General > RANT
Continuance of the INfinity Proposal
Numsgil:
--- Quote from: abyaly ---I guess you didn't have a good teacher for that stuff, then. It's possible to do quite a bit without using fancy words. In one of my undergrad classes our professor intentionally didn't tell us what most of the things were in order not to distract people from the important things. Eg: "Show that if a1, a2, a3, ... is a number sequence such that for any positive number c there is a natural number N such that if n and m are greater than N, then |an - am| < c, then a1, a2, a3, ... converges." was one of the problems, but in that class we never used the term cauchy sequence. Avoiding new words does tend to make things a big longer, though.

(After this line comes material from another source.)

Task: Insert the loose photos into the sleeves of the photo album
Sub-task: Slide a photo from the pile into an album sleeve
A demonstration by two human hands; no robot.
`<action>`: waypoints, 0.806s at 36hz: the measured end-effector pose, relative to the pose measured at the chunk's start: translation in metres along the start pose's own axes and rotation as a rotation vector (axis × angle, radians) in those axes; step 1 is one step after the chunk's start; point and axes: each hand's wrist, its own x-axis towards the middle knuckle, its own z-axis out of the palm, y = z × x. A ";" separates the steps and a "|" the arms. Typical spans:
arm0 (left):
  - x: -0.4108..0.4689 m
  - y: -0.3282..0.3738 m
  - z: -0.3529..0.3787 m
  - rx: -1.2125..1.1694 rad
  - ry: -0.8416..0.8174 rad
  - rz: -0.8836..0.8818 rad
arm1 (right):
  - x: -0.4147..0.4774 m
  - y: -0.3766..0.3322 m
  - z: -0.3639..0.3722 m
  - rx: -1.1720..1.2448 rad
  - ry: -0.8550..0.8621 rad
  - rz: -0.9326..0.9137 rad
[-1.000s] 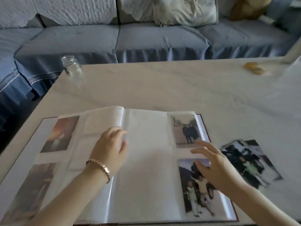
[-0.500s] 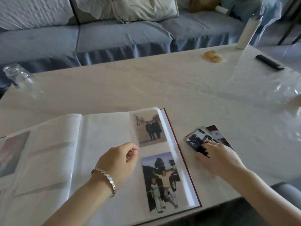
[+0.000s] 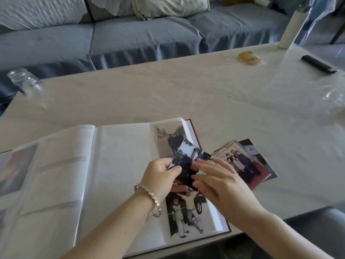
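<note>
— one glass jar (image 3: 26,85) stands at the far left corner of the table (image 3: 186,90), with the blue sofa (image 3: 130,34) behind it. what lies nearer?
— the photo album (image 3: 121,156), open flat at the near edge. its left page is blurred, so only a pale print (image 3: 18,167) in a sleeve can be made out there. the middle page shows clear sleeves over white.
— and on the right page?
— two more in sleeves: an upper print (image 3: 166,139) with two dark figures, and a lower print (image 3: 184,215) with people by a car.
— where are the person's hands?
— both are over that right page. the left hand (image 3: 160,174), with a bracelet (image 3: 149,195) on its wrist, pinches a dark loose photo (image 3: 183,156) between thumb and fingers. it holds the photo tilted above the album, between the two sleeved prints.
— is the right hand gripping it too?
— the right hand (image 3: 224,187) has its fingers nearly straight, their tips blurred at the photo's right edge. it touches rather than grips, as far as can be seen.
— what is beside the album?
— a fanned pile of photos (image 3: 244,161) lies on the table just right of the album's cover, the top one showing a group of people. farther back to the right are a yellow packet (image 3: 249,57), a white bottle (image 3: 293,25) standing upright, a black bar-shaped thing (image 3: 319,66) and some clear plastic (image 3: 334,101).
</note>
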 end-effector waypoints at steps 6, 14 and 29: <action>0.008 0.001 -0.003 0.242 -0.107 0.119 | 0.005 0.016 -0.018 0.367 -0.010 0.618; 0.024 -0.013 0.027 0.830 0.164 0.235 | -0.003 0.046 -0.024 0.562 0.237 0.801; 0.033 -0.031 0.031 1.058 0.113 -0.057 | -0.013 0.055 -0.024 0.603 0.275 0.890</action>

I'm sorry your classes were focused on memorization. That is not a good way to learn the material.
--- End quote ---
It would have helped, but even explained out in words makes it hard to understand. It's like having the Pythagoras theorem explained as "In any right triangle, the area of the square whose side is the hypotenuse is equal to the sum of the areas of the squares whose sides are the two legs". You can't just gloss over a sentence like that and understand what it means. You need pictures and notation.
--- Quote from: Peter ---Good teachers can help a lot. Especially in math. This reminds me of a math teacher that, well tried to explain differential equations
He just ignored any questions with, you're supposed to know that or that's not important. He didn't really explain anything but just start writing the whole calculation down. And often it came to mind with him, that he made another mistake, wipes a part away. And starts doing something else he hopes that works. , strange experience that was.

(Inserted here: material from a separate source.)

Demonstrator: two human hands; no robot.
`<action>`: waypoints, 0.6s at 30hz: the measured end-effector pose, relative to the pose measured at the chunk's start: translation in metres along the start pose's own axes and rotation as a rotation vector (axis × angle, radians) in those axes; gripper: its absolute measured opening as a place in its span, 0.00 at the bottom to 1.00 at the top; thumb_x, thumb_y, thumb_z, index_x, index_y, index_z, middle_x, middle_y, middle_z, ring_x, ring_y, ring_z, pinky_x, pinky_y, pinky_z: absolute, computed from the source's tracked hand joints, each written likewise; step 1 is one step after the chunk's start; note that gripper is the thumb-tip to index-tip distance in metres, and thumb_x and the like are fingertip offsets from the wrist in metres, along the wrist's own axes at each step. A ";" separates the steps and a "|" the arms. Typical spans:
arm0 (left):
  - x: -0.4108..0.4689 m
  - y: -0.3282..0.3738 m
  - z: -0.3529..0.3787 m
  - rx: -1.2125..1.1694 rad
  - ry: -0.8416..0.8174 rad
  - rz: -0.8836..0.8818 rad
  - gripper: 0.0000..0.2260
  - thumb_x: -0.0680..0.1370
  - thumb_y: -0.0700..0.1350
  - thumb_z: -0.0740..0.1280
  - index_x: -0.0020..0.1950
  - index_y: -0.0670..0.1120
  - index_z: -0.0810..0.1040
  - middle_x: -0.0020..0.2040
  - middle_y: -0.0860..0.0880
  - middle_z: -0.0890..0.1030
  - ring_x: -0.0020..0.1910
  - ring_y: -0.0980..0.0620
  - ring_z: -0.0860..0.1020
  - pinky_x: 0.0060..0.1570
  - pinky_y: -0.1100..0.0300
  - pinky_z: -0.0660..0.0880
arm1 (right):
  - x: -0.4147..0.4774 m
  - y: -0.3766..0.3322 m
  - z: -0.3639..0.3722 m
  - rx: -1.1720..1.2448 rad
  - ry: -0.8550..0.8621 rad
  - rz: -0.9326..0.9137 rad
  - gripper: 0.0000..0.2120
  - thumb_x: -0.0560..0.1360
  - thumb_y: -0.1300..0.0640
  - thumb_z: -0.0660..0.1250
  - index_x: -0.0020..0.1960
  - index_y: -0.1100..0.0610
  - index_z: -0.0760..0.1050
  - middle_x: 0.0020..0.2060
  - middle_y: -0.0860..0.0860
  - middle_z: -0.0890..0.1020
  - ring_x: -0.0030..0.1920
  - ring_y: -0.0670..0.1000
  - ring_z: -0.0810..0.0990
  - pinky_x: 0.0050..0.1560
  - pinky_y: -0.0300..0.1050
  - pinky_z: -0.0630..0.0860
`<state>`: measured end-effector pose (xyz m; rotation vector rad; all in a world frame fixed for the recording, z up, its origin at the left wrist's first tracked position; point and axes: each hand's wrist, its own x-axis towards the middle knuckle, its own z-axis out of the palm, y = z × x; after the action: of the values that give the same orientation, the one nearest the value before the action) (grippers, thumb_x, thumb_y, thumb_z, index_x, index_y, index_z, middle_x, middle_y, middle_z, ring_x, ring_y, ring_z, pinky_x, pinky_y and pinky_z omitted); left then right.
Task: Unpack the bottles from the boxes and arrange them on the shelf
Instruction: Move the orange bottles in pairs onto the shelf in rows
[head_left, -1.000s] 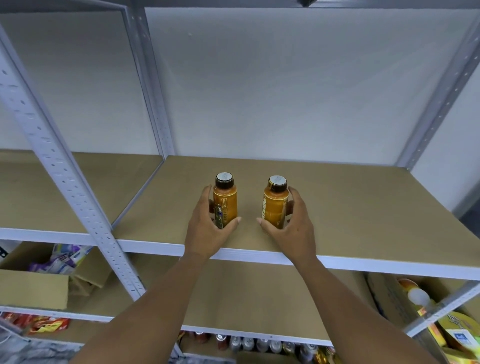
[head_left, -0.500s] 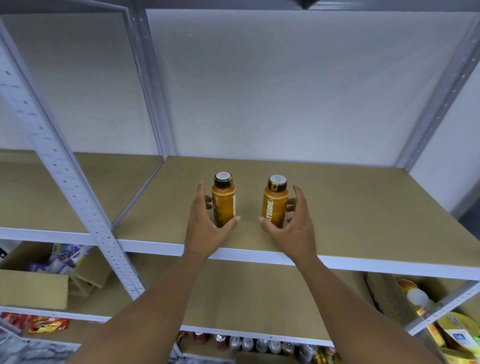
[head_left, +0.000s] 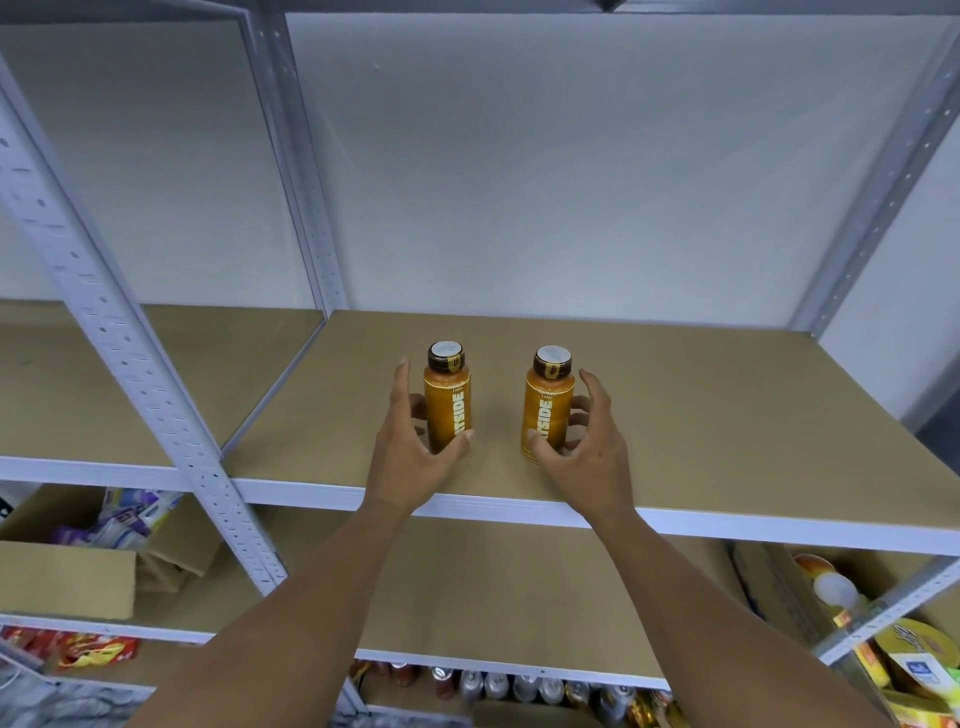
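Two orange bottles with dark caps and white lettering stand upright side by side on the brown shelf board (head_left: 701, 415), near its front edge. My left hand (head_left: 415, 457) curls round the left bottle (head_left: 448, 397), thumb on its lower front, fingers behind it and the index finger raised alongside. My right hand (head_left: 587, 452) holds the right bottle (head_left: 548, 402) loosely, with the thumb on its lower front and spread fingers touching its right side. Both labels face me.
White perforated metal posts (head_left: 119, 332) frame the shelf bays. One shelf down, a cardboard box (head_left: 67, 577) with packets sits at the left and a box (head_left: 779, 587) of yellow items at the right. Several cans (head_left: 519, 686) line the shelf below that.
Both bottles have been turned so their white lettering faces me and have slid slightly back on the shelf. My fingers have loosened and spread around them.
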<state>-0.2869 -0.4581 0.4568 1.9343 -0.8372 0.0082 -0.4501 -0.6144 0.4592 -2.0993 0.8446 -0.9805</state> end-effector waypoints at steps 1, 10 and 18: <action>0.000 0.000 0.000 0.005 -0.011 0.003 0.54 0.71 0.55 0.80 0.81 0.63 0.41 0.71 0.50 0.74 0.57 0.56 0.76 0.53 0.61 0.74 | 0.000 0.000 0.000 0.003 -0.008 0.000 0.45 0.71 0.45 0.78 0.78 0.41 0.55 0.58 0.39 0.74 0.45 0.39 0.79 0.48 0.39 0.78; -0.005 0.006 0.000 0.017 -0.171 0.124 0.52 0.74 0.57 0.77 0.77 0.73 0.36 0.74 0.50 0.73 0.64 0.52 0.78 0.60 0.50 0.80 | -0.001 -0.004 0.001 0.014 -0.157 -0.067 0.44 0.72 0.43 0.78 0.79 0.41 0.56 0.67 0.47 0.77 0.54 0.45 0.79 0.46 0.29 0.75; -0.006 0.010 -0.003 0.012 -0.228 0.152 0.49 0.76 0.57 0.75 0.75 0.75 0.36 0.76 0.50 0.72 0.65 0.51 0.78 0.61 0.53 0.80 | -0.001 -0.005 -0.001 0.041 -0.200 -0.092 0.44 0.71 0.42 0.78 0.79 0.40 0.55 0.66 0.48 0.79 0.54 0.45 0.81 0.51 0.39 0.82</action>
<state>-0.2963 -0.4555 0.4641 1.9018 -1.1362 -0.1189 -0.4502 -0.6111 0.4630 -2.1740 0.6276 -0.8110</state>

He didn't did it every class that extreme, but it was sure he wasn't a good math-teacher. I'm not sure anyway how he did exactly maybe he did improve. I skipped those classes after a while.
Fact was that most failed math that specific semester, I was then one of the lucky ones that passed it.
That wasn't becouse it was all hard, the classes (math) from him really was confusing.
--- End quote ---
I had a teacher like that for a discrete math class in computer science. I knew most of the material already, but the way he explained things, it sure didn't feel like it
abyaly:
But once you grasp what something means when decompressed from the notation, you can understand any mathematical statement.
Numsgil:
Yeah, most math things are actually pretty easy to understand. The hard part is just presenting the idea in a way that someone can understand it. Pure math hasn't quite gotten as far as basic arithmetic in this regard. English (any human language for that matter) is an ill fit for mathematical ideas, because it's not always clear what's a loaded word (group and set in a mathematic sense mean something very different from English, where they really mean the same thing), and what's just filler to make it grammatically correct. Presenting ideas in a way that's easy to understand isn't easy, of course. I'm not faulting anyone for the current state of affairs.
It's like word problems. I hated word problems in Elementary school because they had to use loaded words for operations. "difference" meant subtraction, "and" means addition, unless you're talking about some other field of math like sets (where it means intersection, which is counter intuitive because addition is a constructive process that makes something bigger, and intersection is a destructive process that makes it smaller <-- an insight in to how my mind works).
I don't have a better solution, though. The set building notation isn't all that much better than raw English, for instance. Upside down A's and backwards E's are just as confusing. It's taken calculus hundreds of years to be as digestible as it is (and it still has a ways to go, I think). So hopefully in hundreds of years they'll figure out better ways of presenting the material that isn't so obtuse.